Me da cierto coraje proponerlo, pero te propongo que jugués el juego de “Los países” con tu novio. Elegí ser Francia y que él tome un barco en el puerto de Veracruz. No estoy diciendo que deseo que se maree y tenga que inclinarse sobre la baranda para vomitar sobre el mar. ¡No! Digo que las reglas que puso la abuela siguen inmutables: no se vale viajar en avión. A veces siento un tantito de celos cuando te veo sonriente con tu novio. Pero, un segundo después entiendo que con él podés esquiar, bucear, montar caballos e ir a Uninajab en Semana Santa. Con él tu destino es un viaje con dosis de adrenalina. Eso es lo correcto. Los viajes que, a través de la lectura compartida, hacés conmigo son viajes sosegados, casi casi sin riesgo. Y vos sabés que la emoción del viaje radica en el enigma, en la posibilidad y en el riesgo. Viajé, Marianita de mi vida, un día ¡viajé! Y lo hice en el último país del mundo, el país más bello, el más enigmático, el más sugerente. Subí por sus montañas apenas sugeridas por encima del horizonte y me bañé en las aguas limpias de su lago. ¡Viajé! Y fue el viaje más hermoso. Tal vez por esto ahora ya no viajo. Sé que no hallaré ese aire con olor a mar ni esos valles que olían a juncia fresca. Quien conoció París se siente miserable cuando camina por calles de ciudades miserables, con olor a tacos y a cebolla, con paredes llenas de grafitis y con casas que hieden a albañal.
Posdata: mi abuela siempre fue el país. Generosa abandonó el deseo de viaje que posee todo hombre. Canceló sus sueños con tal de que yo, su nieto, viajara por muchos países. Soy hijo único, por esto soy consentido. Tal vez, ahora que estoy viejo, convenga cambiar paradigmas y volverme un poco menos envidioso. Tal vez me convenga no pensar en ser viajero sino pensar en ser un país. Así, tal vez, vos podrías decidirte y tu novio no se pondría sulfuroso porque jugaras conmigo. Podrías preparar tu maleta; colocar tu traje de baño de dos piezas y la pantaletita roja con encaje blanco. Te despedirías de tu novio y él te acompañaría a la terminal para tomar el autobús de las diez y media de la noche.

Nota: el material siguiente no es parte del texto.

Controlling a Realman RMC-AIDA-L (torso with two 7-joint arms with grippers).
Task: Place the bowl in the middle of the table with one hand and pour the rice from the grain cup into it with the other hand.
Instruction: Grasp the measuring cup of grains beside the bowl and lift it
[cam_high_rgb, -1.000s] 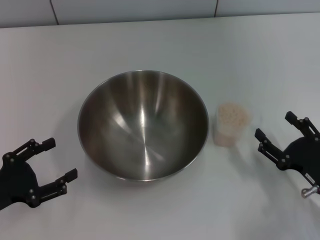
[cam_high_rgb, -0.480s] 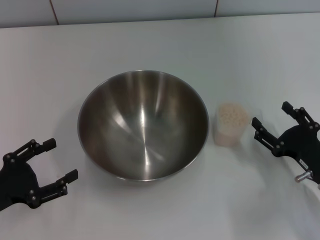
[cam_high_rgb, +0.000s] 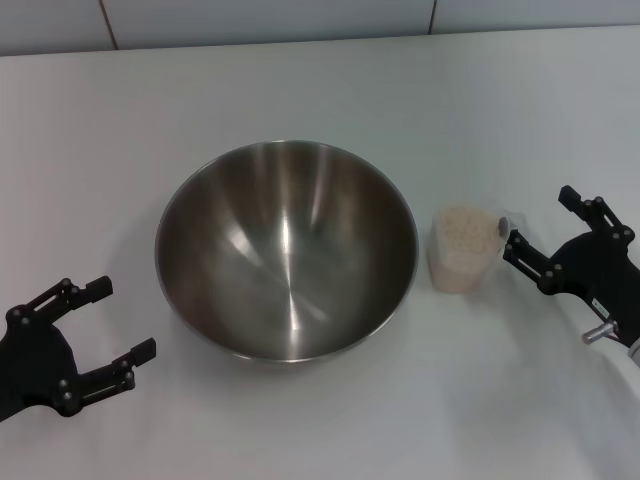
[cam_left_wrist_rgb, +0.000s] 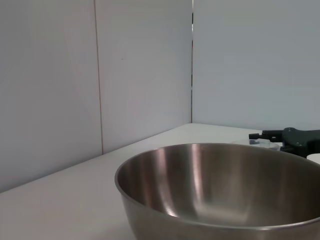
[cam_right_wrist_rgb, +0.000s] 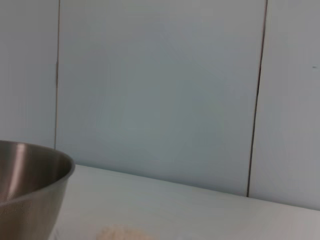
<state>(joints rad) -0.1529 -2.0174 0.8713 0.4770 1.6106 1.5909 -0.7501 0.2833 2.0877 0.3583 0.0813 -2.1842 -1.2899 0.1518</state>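
Observation:
The steel bowl (cam_high_rgb: 287, 250) stands empty in the middle of the white table (cam_high_rgb: 320, 90). The clear grain cup (cam_high_rgb: 462, 255), filled with rice (cam_high_rgb: 464, 230), stands upright just right of the bowl. My right gripper (cam_high_rgb: 538, 218) is open right beside the cup, on its right. One fingertip (cam_high_rgb: 512, 240) is at the cup's rim; I cannot tell whether it touches. My left gripper (cam_high_rgb: 123, 318) is open and empty at the front left, apart from the bowl. The left wrist view shows the bowl (cam_left_wrist_rgb: 220, 190) and the right gripper (cam_left_wrist_rgb: 287, 137) behind it. The right wrist view shows the bowl's edge (cam_right_wrist_rgb: 30, 190) and the rice (cam_right_wrist_rgb: 120, 234).
A pale panelled wall (cam_high_rgb: 270, 20) runs along the table's far edge. Bare tabletop lies behind the bowl and along the front between the two arms.
My right gripper has moved left toward the grain cup, and its near finger now reaches the rim. The left gripper, the bowl and the cup have not moved.

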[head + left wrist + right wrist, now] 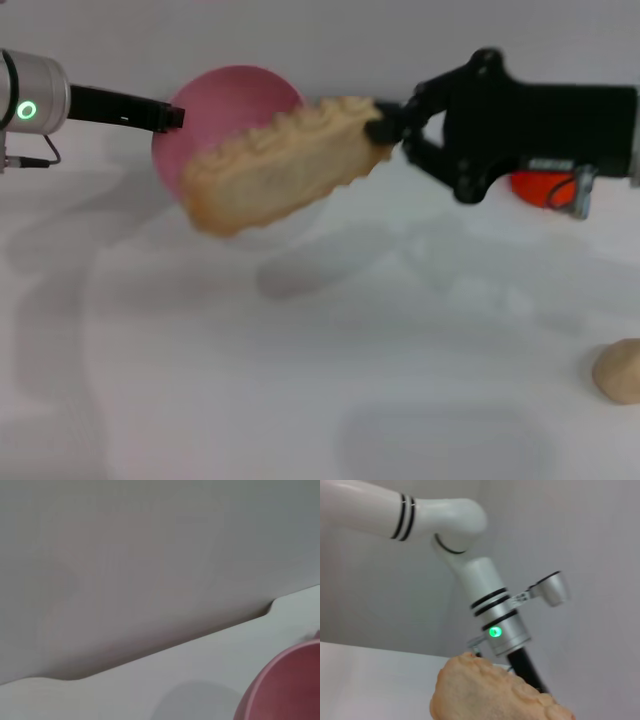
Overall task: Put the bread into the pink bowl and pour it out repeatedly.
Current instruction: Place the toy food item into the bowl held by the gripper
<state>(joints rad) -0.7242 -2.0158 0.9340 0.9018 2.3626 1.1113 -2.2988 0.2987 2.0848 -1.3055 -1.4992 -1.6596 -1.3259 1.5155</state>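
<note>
My right gripper [385, 128] is shut on one end of the bread [275, 170], a long ridged pale tan loaf held in the air and sloping down to the left. The loaf's ridged top fills the low part of the right wrist view, bread [490, 692]. Just behind the loaf hangs the pink bowl [230, 105], lifted off the table and tipped on its side. My left gripper [170, 116] reaches in from the left and grips the bowl's rim. In the left wrist view only a curved part of the pink bowl [287, 690] shows.
A small rounded beige lump [618, 370] lies on the white table at the right edge. An orange-red object [530, 187] sits behind my right gripper. A grey wall [150, 555] rises behind the table's back edge. The left arm [490, 605] stands beyond the bread.
</note>
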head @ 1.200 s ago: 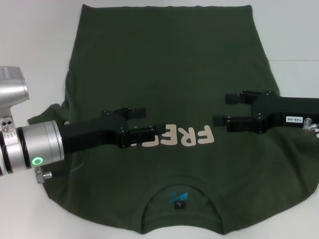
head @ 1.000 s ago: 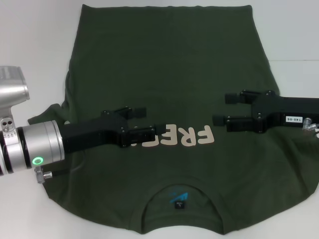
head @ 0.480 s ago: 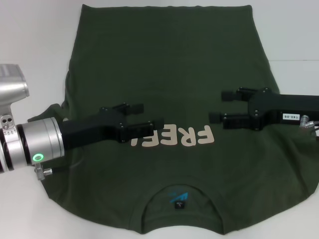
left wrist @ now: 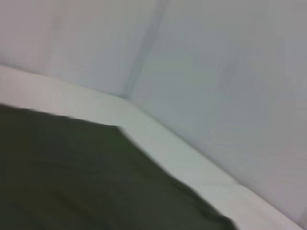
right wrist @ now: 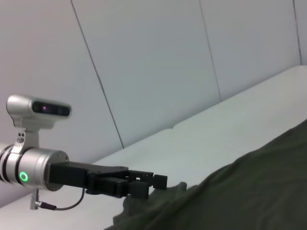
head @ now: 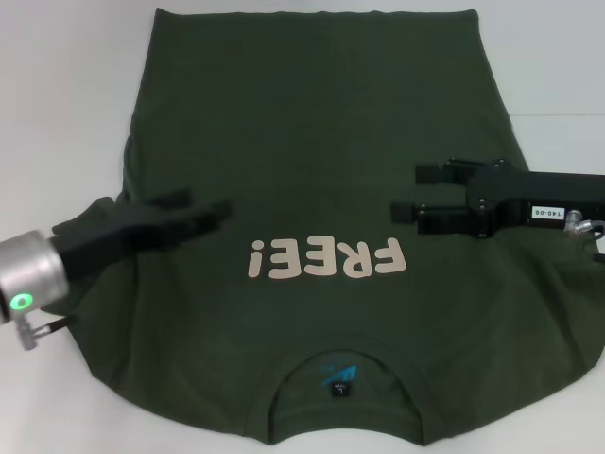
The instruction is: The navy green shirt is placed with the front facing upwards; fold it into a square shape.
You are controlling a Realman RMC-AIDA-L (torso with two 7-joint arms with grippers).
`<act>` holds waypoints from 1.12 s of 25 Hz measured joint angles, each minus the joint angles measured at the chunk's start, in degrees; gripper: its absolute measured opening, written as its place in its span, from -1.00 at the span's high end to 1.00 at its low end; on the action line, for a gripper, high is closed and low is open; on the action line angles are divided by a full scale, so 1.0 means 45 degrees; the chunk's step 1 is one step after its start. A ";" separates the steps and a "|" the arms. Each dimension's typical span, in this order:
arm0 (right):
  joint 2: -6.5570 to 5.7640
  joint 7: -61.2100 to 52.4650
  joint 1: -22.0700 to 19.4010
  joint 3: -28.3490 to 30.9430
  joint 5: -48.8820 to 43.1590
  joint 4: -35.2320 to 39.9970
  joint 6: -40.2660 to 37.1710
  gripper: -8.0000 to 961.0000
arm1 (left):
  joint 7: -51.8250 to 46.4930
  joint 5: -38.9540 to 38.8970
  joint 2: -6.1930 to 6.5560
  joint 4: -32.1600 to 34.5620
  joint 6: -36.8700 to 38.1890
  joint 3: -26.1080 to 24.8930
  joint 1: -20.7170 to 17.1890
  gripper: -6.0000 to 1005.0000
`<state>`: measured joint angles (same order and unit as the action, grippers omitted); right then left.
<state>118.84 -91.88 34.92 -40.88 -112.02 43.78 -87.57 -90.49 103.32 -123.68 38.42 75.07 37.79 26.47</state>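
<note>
The left tool (head: pixel 194 216) hangs above the navy green shirt (head: pixel 312 142), over its left side, with its two black fingers spread apart and nothing between them; it is blurred in the head view. In the right wrist view the same tool (right wrist: pixel 151 184) shows farther off, raised clear of the cloth. Just beyond its tips toward the robot's right runs the cream "FREE!" lettering (head: pixel 328 258). The right tool (head: pixel 416 192) hovers over the shirt's right side, its fingers parted wide and empty, tips pointing toward the left tool. The shirt lies spread flat, front up, on the white worktop (head: pixel 66 85), collar (head: pixel 340 374) nearest the robot and hem at the far edge.
</note>
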 joint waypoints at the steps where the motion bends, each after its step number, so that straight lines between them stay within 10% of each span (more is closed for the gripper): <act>1: 0.0031 -0.0010 0.0000 0.0000 0.0058 -0.0014 0.0000 -0.90 | -0.0072 0.0004 -0.0001 -0.0004 -0.0145 -0.0211 -0.0083 -0.75; 28: 0.0150 -0.0031 0.0327 -0.0115 0.0247 -0.0468 0.0065 -0.90 | -0.0323 0.1003 -0.0054 0.0104 -0.1662 -0.2780 -0.1959 -0.72</act>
<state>119.52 -92.02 36.39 -41.40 -110.91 41.68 -87.28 -91.94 107.83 -123.93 38.89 67.59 25.29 17.66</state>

Prepararía una hamaca para que estuvieras contenta. Como soy un viejo sin mucha imaginación cuando llegaras y preguntaras ¿qué país soy?, diría: “soy el último país del mundo”. Cuando recorrieras cada uno de mis callejones y plazas me sentiría contento porque, por fin, alguien reconocería que soy un país viejo lleno de historia y de nostalgia. Sé que en cualquier esquina de una de mis ciudades te sentarías a contemplar a las gaviotas que, como pañuelos blancos, trazan líneas de gis sobre el cielo limpio de nubes. Sé que en cualquier esquina te toparías con una mujer bellísima y, en tu bitácora, escribirías: “hoy, en la tarde, conocí a X, es tal como Alejandro me la describió, es la mujer más bella del último país del mundo”.